Spring meetings

In the past few weeks, I’ve run into five people from various chapters of my life. First, there was James. I saw him at the Sellwood coffee shop where he now works while I was babysitting a 10 year old girl I’d just met an hour before. James used to work at a different cafe downtown when I was a walking messenger. He’d give me free bagels and coffee. The time we went snowboarding, he brought an entire garbage bag of day-old baked goods and we were in carb heaven. One of the last times I saw James was a couple years ago when we had jury duty together.

The next crossing occurred while I was gardening for a couple I met through Nextdoor. As I pruned their daphne shrubs, a trio passed by and I realized two of the strolling three were my childhood neighbors. I hadn’t seen the mother in over twenty years. The daughter was my first babysitting charge, back when the hourly rate was under $2/hour.

Later that same day, as I wandered down Hawthorne to Fred Meyer, Chad popped into view. We’ve known each other since the days when I was dating Dan back in mid-college. Chad is an expert at floating the Sandy River.
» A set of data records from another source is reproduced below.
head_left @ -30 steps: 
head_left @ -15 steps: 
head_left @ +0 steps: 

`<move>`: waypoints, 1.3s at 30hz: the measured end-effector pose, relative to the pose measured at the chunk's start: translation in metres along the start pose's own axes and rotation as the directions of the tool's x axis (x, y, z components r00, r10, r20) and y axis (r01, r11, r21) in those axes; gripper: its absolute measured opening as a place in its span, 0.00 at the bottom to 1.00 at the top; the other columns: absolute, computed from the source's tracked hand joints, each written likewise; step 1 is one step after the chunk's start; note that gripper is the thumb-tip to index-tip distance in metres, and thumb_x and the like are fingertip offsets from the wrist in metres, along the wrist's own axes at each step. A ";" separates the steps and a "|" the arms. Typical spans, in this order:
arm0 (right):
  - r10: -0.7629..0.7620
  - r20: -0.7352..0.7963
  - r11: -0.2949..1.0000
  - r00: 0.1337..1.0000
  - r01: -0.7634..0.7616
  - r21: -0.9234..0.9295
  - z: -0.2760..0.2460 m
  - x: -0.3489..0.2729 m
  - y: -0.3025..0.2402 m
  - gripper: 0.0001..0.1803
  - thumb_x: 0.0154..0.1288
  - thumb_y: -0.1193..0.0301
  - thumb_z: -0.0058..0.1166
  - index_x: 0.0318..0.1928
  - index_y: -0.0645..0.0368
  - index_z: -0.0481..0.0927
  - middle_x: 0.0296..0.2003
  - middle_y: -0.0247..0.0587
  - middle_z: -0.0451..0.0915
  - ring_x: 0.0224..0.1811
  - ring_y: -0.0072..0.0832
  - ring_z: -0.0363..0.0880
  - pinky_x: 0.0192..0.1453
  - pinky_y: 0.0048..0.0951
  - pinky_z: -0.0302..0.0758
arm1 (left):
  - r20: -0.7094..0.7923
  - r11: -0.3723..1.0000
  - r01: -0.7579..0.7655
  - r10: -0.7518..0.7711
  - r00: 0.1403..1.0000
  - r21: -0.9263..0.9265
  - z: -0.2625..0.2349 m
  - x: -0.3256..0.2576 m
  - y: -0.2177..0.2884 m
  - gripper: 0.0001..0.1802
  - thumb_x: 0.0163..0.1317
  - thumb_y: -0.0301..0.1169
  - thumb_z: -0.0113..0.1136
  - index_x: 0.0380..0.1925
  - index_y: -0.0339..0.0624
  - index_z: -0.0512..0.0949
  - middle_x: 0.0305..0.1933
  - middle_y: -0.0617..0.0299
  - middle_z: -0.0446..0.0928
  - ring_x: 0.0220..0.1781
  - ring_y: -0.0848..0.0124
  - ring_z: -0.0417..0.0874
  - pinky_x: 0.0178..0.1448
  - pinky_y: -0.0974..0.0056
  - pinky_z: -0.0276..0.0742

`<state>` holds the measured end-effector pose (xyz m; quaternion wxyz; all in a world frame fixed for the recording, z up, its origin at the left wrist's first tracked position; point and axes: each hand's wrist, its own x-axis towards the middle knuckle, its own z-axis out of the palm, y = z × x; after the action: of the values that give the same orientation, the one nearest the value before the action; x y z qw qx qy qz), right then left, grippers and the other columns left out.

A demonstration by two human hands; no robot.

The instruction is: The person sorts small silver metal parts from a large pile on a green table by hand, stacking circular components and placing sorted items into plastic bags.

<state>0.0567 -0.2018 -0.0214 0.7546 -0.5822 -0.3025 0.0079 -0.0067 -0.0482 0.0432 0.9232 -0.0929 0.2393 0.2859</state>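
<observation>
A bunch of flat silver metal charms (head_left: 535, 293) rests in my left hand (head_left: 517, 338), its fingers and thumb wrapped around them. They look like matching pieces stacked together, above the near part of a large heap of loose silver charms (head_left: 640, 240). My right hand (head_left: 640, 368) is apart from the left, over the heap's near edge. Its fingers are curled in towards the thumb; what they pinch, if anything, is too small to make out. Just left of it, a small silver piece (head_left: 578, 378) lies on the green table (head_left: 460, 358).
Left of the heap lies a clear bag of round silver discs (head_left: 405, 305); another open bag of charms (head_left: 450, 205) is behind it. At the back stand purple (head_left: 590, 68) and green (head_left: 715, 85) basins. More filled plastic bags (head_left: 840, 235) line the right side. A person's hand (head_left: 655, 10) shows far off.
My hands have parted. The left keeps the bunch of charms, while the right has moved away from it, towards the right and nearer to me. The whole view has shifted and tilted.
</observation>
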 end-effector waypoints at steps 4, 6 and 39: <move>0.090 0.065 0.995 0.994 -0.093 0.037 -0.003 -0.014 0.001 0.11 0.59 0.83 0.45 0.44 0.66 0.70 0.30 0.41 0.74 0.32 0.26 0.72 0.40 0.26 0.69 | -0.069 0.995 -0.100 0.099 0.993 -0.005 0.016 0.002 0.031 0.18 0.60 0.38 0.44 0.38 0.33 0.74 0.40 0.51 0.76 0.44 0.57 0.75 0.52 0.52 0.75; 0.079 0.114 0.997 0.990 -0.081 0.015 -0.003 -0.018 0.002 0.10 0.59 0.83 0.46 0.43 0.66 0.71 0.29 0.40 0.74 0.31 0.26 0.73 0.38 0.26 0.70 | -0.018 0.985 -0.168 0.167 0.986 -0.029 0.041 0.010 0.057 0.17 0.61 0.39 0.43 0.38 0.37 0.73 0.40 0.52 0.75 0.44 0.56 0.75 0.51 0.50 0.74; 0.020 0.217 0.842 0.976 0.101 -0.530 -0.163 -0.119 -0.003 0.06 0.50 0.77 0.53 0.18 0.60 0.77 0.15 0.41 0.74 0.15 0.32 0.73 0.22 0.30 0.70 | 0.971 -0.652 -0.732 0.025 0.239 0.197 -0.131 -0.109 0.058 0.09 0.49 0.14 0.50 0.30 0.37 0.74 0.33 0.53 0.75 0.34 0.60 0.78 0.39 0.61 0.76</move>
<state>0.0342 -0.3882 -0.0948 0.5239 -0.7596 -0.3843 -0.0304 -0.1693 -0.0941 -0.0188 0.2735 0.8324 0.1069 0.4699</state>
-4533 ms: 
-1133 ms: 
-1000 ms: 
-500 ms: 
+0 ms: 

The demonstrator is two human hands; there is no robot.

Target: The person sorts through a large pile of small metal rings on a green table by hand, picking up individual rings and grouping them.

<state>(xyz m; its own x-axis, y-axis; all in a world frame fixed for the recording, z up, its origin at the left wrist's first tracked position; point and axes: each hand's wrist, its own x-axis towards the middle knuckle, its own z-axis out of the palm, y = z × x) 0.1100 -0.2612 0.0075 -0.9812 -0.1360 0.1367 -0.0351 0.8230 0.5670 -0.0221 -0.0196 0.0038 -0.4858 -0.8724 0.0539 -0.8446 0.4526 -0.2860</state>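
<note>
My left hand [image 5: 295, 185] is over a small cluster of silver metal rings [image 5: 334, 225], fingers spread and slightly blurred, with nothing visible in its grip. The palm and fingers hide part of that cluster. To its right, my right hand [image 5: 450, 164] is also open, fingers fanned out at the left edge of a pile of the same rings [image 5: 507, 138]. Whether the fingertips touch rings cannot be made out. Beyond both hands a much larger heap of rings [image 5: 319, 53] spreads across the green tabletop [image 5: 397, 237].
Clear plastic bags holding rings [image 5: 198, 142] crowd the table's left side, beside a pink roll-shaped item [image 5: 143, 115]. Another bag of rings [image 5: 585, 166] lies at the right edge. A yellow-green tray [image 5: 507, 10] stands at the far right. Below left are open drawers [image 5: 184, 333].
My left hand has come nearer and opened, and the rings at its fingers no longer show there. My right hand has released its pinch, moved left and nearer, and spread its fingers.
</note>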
Mere days after the Chad-sighting, I came across William in Whole Foods. We’d first hung out when he was still in high school (as he is my friend Ady’s younger brother). Over a decade ago, I recall him eating fresh roadkill and attempting to light cigarettes with flint and steel. Now he’s back in town after a recent stint of communal living in White Salmon, and getting work as a massage therapist.

Then yesterday, as I parked my car outside the liquor store, along sauntered Matthew from the IPRC writing program days. After graduation, we’d remained friends and I even hand-drew his wedding invitations. In the last couple years, every time we have a chance convergence we laugh about how it should be really easy to go get a drink some time and yet we never do. Maybe we still will.

I wonder who I’ll surprise encounter tomorrow?

Addendum: I’ll tell you who I stumbled upon the very next day. Ross, a friend and the dad to a pair of kids I used to babysit, was heading toward the D Street Village just as I was departing. Back in the days of hanging out with his sons, we listened to a lot of Los Straightjackets, a manic surf-rock band. And they often wanted me to do my “Polly Pillbug” shtick, which involved a potato bug puppet saying different household objects smelled like ridiculous things.